BRIEF: For this exercise, output every line of the data as it stands.
__________
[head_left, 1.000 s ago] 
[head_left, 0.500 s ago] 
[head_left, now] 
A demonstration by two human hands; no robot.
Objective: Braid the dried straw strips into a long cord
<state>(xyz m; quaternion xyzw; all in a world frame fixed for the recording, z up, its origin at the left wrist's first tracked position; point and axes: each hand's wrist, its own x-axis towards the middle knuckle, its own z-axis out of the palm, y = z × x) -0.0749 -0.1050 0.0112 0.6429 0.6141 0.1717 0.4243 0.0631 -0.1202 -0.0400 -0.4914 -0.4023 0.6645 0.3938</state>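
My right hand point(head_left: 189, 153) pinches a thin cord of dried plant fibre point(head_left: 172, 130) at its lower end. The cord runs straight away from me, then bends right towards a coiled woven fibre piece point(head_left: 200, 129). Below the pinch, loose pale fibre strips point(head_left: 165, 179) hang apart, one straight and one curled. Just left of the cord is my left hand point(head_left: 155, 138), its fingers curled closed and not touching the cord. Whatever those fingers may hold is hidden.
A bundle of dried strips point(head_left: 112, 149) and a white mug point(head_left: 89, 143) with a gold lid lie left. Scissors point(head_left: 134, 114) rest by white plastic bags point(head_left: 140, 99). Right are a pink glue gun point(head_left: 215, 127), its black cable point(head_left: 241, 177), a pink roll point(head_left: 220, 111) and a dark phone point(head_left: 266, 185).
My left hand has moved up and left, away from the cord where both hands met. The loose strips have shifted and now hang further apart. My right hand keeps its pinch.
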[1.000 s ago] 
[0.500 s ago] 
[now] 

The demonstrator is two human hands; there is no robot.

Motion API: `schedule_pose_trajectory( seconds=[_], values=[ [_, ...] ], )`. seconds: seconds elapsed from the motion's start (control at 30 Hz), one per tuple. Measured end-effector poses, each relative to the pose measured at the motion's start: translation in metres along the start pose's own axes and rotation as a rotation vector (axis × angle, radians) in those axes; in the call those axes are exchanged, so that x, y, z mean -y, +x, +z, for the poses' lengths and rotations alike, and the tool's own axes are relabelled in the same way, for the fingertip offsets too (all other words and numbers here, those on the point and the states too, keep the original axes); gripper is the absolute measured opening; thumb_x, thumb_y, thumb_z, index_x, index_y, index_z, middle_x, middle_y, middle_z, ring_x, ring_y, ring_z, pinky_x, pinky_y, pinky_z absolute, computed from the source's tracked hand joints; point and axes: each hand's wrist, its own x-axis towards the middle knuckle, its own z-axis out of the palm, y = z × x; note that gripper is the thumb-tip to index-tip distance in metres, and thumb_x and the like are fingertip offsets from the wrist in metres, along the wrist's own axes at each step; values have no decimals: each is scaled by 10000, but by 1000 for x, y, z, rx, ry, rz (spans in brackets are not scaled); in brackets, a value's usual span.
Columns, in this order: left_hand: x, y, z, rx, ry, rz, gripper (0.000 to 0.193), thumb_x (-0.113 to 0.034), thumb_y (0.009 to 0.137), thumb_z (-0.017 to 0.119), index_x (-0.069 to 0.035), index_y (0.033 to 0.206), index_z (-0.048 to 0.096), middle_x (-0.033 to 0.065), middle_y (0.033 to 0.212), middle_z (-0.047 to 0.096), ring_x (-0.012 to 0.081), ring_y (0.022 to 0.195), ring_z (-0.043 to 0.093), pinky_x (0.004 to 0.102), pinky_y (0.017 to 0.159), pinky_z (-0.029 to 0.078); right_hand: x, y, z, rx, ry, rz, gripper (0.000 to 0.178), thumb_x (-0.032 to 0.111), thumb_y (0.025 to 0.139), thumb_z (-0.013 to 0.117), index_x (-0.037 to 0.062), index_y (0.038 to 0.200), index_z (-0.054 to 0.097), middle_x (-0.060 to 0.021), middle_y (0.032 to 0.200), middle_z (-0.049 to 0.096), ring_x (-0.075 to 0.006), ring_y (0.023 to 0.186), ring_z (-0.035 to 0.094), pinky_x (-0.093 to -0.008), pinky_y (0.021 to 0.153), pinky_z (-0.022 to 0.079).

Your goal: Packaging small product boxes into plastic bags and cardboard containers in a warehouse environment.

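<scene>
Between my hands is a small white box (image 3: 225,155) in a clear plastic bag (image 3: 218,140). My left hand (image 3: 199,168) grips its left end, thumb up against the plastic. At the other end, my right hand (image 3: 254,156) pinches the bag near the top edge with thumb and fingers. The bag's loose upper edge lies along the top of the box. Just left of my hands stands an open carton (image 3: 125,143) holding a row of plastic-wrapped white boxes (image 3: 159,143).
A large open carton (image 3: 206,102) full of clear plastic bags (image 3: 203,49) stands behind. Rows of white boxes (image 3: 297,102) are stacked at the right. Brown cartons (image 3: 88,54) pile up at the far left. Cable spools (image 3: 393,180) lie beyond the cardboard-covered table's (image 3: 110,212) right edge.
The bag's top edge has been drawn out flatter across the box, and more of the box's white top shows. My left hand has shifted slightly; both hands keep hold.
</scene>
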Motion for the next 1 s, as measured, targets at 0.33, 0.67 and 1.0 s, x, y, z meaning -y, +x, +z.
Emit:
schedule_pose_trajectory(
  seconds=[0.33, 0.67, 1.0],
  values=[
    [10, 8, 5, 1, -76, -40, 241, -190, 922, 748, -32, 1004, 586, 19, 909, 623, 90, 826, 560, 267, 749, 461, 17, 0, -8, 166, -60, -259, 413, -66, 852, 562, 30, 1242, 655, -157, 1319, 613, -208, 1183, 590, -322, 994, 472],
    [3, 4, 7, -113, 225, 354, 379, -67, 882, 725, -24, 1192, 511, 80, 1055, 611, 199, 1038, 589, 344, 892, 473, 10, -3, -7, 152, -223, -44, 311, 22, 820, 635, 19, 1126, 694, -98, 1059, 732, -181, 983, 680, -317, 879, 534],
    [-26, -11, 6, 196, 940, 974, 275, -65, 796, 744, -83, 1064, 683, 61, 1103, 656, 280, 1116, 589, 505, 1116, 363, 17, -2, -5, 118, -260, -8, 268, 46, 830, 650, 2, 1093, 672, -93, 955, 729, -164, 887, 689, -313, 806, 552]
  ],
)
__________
PROBLEM SOLUTION:
[head_left, 1.000 s ago] 
[head_left, 0.500 s ago] 
[head_left, now] 
A demonstration by two human hands; no robot.
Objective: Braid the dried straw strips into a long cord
<state>(xyz m; quaternion xyzw; all in a world frame fixed for the recording, z up, its origin at the left wrist's first tracked position; point and axes: each hand's wrist, its own x-axis towards the middle knuckle, its own z-axis out of the palm, y = z × x) -0.0749 -0.1050 0.0112 0.6429 0.6141 0.1717 0.4243 0.0631 -0.1202 -0.0400 -0.4914 -0.4023 0.6645 0.3938</state>
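My right hand point(head_left: 189, 153) pinches a thin cord of dried plant fibre point(head_left: 172, 130) at its lower end. The cord runs straight away from me, then bends right towards a coiled woven fibre piece point(head_left: 200, 129). Below the pinch, loose pale fibre strips point(head_left: 165, 179) hang apart, one straight and one curled. Just left of the cord is my left hand point(head_left: 155, 138), its fingers curled closed and not touching the cord. Whatever those fingers may hold is hidden.
A bundle of dried strips point(head_left: 112, 149) and a white mug point(head_left: 89, 143) with a gold lid lie left. Scissors point(head_left: 134, 114) rest by white plastic bags point(head_left: 140, 99). Right are a pink glue gun point(head_left: 215, 127), its black cable point(head_left: 241, 177), a pink roll point(head_left: 220, 111) and a dark phone point(head_left: 266, 185).
My left hand has moved up and left, away from the cord where both hands met. The loose strips have shifted and now hang further apart. My right hand keeps its pinch.
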[1.000 s ago] 
[0.500 s ago] 
[now] 

The demonstrator is two human hands; there is no robot.

Motion API: `schedule_pose_trajectory( seconds=[_], values=[ [_, ...] ], )`. seconds: seconds elapsed from the motion's start (control at 30 Hz), one per tuple. Measured end-effector poses, each relative to the pose measured at the motion's start: translation in metres along the start pose's own axes and rotation as a rotation vector (axis × angle, radians) in those axes; in the call those axes are exchanged, so that x, y, z mean -y, +x, +z, for the poses' lengths and rotations alike, and the tool's own axes are relabelled in the same way, for the fingertip offsets too (all other words and numbers here, those on the point and the states too, keep the original axes); gripper is the absolute measured opening; thumb_x, thumb_y, thumb_z, index_x, index_y, index_z, middle_x, middle_y, middle_z, ring_x, ring_y, ring_z, pinky_x, pinky_y, pinky_z absolute, computed from the source's tracked hand joints; point and axes: each hand's wrist, its own x-axis towards the middle knuckle, its own z-axis out of the palm, y = z × x; note that gripper is the thumb-tip to index-tip distance in metres, and thumb_x and the like are fingertip offsets from the wrist in metres, along the wrist's own axes at each step; values have no decimals: each is scaled by 10000, but by 1000 for x, y, z, rx, ry, rz (spans in brackets are not scaled); in brackets, a value's usual span.
Columns, in this order: left_hand: x, y, z, rx, ry, rz, gripper (0.000 to 0.193), thumb_x (-0.113 to 0.034), thumb_y (0.009 to 0.137), thumb_z (-0.017 to 0.119), index_x (-0.069 to 0.035), index_y (0.033 to 0.206), index_z (-0.048 to 0.096), middle_x (-0.033 to 0.065), middle_y (0.033 to 0.212), middle_z (-0.047 to 0.096), ring_x (-0.012 to 0.081), ring_y (0.022 to 0.195), ring_z (-0.043 to 0.093), pinky_x (0.004 to 0.102), pinky_y (0.017 to 0.159), pinky_z (-0.029 to 0.078); right_hand: x, y, z, rx, ry, rz, gripper (0.000 to 0.178), thumb_x (-0.032 to 0.111), thumb_y (0.025 to 0.139), thumb_z (-0.013 to 0.117), index_x (-0.037 to 0.062), index_y (0.038 to 0.200), index_z (-0.054 to 0.097), middle_x (-0.060 to 0.021), middle_y (0.032 to 0.200), middle_z (-0.049 to 0.096), ring_x (-0.075 to 0.006), ring_y (0.023 to 0.186), ring_z (-0.035 to 0.094), pinky_x (-0.093 to -0.008), pinky_y (0.021 to 0.153), pinky_z (-0.022 to 0.079).

Your goal: Packaging small product boxes into plastic bags and cardboard containers in a warehouse environment.

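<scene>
Between my hands is a small white box (image 3: 225,155) in a clear plastic bag (image 3: 218,140). My left hand (image 3: 199,168) grips its left end, thumb up against the plastic. At the other end, my right hand (image 3: 254,156) pinches the bag near the top edge with thumb and fingers. The bag's loose upper edge lies along the top of the box. Just left of my hands stands an open carton (image 3: 125,143) holding a row of plastic-wrapped white boxes (image 3: 159,143).
A large open carton (image 3: 206,102) full of clear plastic bags (image 3: 203,49) stands behind. Rows of white boxes (image 3: 297,102) are stacked at the right. Brown cartons (image 3: 88,54) pile up at the far left. Cable spools (image 3: 393,180) lie beyond the cardboard-covered table's (image 3: 110,212) right edge.
The bag's top edge has been drawn out flatter across the box, and more of the box's white top shows. My left hand has shifted slightly; both hands keep hold.
</scene>
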Motion for the next 1 s, as measured, targets at 0.33, 0.67 and 1.0 s, x, y, z meaning -y, +x, +z.
Emit:
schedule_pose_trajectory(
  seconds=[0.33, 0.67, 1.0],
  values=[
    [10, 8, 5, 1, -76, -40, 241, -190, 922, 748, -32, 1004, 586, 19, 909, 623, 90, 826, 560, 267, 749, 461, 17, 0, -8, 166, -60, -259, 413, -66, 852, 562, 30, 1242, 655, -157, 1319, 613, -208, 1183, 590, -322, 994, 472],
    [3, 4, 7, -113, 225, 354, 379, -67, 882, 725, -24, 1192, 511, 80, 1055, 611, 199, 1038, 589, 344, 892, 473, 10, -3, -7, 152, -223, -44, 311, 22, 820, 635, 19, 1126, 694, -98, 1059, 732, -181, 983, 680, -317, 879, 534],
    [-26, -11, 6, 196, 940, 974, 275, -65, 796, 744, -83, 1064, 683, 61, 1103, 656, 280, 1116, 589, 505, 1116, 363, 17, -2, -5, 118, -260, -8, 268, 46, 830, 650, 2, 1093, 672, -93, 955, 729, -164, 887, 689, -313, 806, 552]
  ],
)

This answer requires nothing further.